New issue
Advanced search Search tips
Note: Color blocks (like or ) mean that a user may not be available. Tooltip shows the reason.

Issue 763119 link

Starred by 1 user

Issue metadata

Status: Fixed
Owner:
Closed: Sep 2017
Cc:
Components:
EstimatedDays: ----
NextAction: ----
OS: ----
Pri: 2
Type: Bug

Blocking:
issue 762230



Sign in to add a comment

Making sure that snap_page script can serialize document's iframes

Project Member Reported by nedngu...@google.com, Sep 7 2017

Issue description

chrishtr@ found that telemetry/bin/snap_page may not support serializing the content of iframe currently. 

We should verify and fix it if that's the case.

 
Cc: chrishtr@chromium.org
This is for cross-domain iframes in particular.
Web security does not allow script to modify such frames, so the web security
model needs to be bypassed and the script injected into each.
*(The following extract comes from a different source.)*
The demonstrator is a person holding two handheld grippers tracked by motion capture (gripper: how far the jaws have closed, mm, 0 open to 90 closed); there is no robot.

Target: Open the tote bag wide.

This is why
snap-it has a two-component model of snapping - one to collect info from a particular
frame, and another to collect all the frames together into a final output.
chrishtr@/pdr@: do you have pointer to how snap-it's Chrome extension package all the serialized form of the top level document & the iframes together? 

Telemetry does support injecting script in iframe, but I am not sure what's the good way to package the iframes' snapshot together with the host's snapshot.
See this file:

https://github.com/progers/snap-it/blob/master/popup.js

completeProcess is passed a list of (JSON?) representing each frame's content.
There are 'holes' in it to represent things like iframes ("frameHoles").

These are pieced into the final output in fillRemainingHolesAndMinimizeStyles.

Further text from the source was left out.